* _Instructions to follow_: Beginning with the line containing "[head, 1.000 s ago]" and going on through the line containing "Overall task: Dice", the lines below are to be returned exactly, pictures excluded and nothing added.

Dataset entries:
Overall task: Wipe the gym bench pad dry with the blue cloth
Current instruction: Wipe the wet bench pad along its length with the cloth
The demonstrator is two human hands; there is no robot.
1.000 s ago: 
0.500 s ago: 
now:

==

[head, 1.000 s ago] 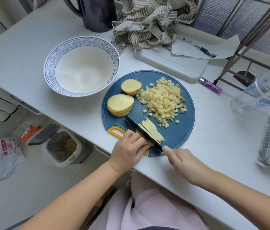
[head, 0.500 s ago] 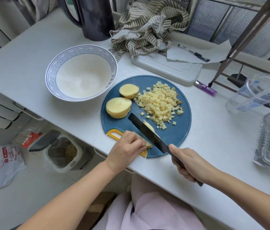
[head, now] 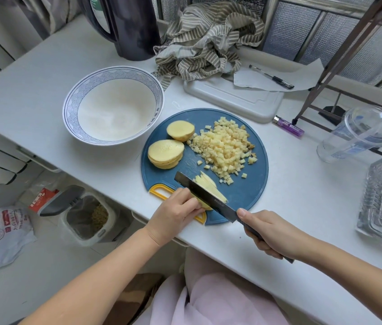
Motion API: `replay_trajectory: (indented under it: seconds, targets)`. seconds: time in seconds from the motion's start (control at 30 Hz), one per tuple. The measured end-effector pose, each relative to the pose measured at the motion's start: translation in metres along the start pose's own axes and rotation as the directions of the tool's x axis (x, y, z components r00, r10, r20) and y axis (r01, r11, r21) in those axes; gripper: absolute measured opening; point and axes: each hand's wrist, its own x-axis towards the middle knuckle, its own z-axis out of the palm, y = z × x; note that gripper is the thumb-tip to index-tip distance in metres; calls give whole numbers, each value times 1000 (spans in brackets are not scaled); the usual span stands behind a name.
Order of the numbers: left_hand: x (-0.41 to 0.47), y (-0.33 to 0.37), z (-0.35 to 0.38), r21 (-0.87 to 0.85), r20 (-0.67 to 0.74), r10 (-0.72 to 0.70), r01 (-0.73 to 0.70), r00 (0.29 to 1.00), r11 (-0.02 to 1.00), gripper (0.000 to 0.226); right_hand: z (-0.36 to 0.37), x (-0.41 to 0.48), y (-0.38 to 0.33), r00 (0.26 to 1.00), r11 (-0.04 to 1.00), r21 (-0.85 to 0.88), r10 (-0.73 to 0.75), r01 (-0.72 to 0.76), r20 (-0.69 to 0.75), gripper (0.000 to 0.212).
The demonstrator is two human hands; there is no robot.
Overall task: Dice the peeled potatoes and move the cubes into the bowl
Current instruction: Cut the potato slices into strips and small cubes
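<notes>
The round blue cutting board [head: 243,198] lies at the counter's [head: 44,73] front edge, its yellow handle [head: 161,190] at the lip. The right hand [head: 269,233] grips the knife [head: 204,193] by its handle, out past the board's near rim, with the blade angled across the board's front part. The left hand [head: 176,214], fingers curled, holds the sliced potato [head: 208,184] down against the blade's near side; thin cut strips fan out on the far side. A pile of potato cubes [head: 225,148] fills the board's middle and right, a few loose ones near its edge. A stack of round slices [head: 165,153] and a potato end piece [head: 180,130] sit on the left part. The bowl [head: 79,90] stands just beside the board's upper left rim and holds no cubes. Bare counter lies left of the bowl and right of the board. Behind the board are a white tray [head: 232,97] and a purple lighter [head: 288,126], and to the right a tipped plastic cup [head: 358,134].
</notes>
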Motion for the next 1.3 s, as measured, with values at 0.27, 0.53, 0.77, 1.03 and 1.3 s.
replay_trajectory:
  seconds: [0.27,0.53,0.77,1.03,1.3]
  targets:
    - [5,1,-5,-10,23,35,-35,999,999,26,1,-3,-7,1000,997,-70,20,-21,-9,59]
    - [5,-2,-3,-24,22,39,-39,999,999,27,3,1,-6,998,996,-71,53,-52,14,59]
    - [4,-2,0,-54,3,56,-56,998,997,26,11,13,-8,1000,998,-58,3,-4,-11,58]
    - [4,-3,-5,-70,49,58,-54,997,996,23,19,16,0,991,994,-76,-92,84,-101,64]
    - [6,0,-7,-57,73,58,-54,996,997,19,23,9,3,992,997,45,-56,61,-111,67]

* _Output of the task_:
[head, 1.000 s ago] 
[head, 0.500 s ago] 
[head, now] 
Motion API: `replay_trajectory: (indented under it: seconds, targets)`. seconds: time in seconds from the motion's start (control at 30 Hz), one per tuple. The measured end-effector pose, each relative to the pose measured at the motion's start: translation in metres along the start pose's own axes and rotation as the directions of the tool's x axis (x, y, z components r00, r10, r20) and y axis (r01, r11, r21) in those axes; gripper: absolute measured opening; point and axes: each hand's wrist, its own x-axis towards the middle knuckle, its own z-axis out of the palm, y = z × x; note that gripper is the thumb-tip to index-tip distance in metres; calls give whole numbers, each value times 1000 (spans in brackets are not scaled); the usual span stands behind a name.
Order of the numbers: left_hand: x (-0.41 to 0.47), y (-0.33 to 0.37), z (-0.35 to 0.38), r21 (-0.87 to 0.85), r20 (-0.67 to 0.74), r10 (-0.72 to 0.70), r01 (-0.73 to 0.70), r00 (0.29 to 1.00), r11 (-0.02 to 1.00), gripper (0.000 to 0.226); right_hand: z (-0.36 to 0.37), x (-0.41 to 0.48), y (-0.38 to 0.33), r00 (0.26 to 1.00), r11 (-0.04 to 1.00), r21 (-0.85 to 0.88), r10 (-0.73 to 0.75), r01 (-0.72 to 0.76), r20 (-0.69 to 0.75), gripper (0.000 to 0.212).
The demonstrator is two human hands; there is no robot.
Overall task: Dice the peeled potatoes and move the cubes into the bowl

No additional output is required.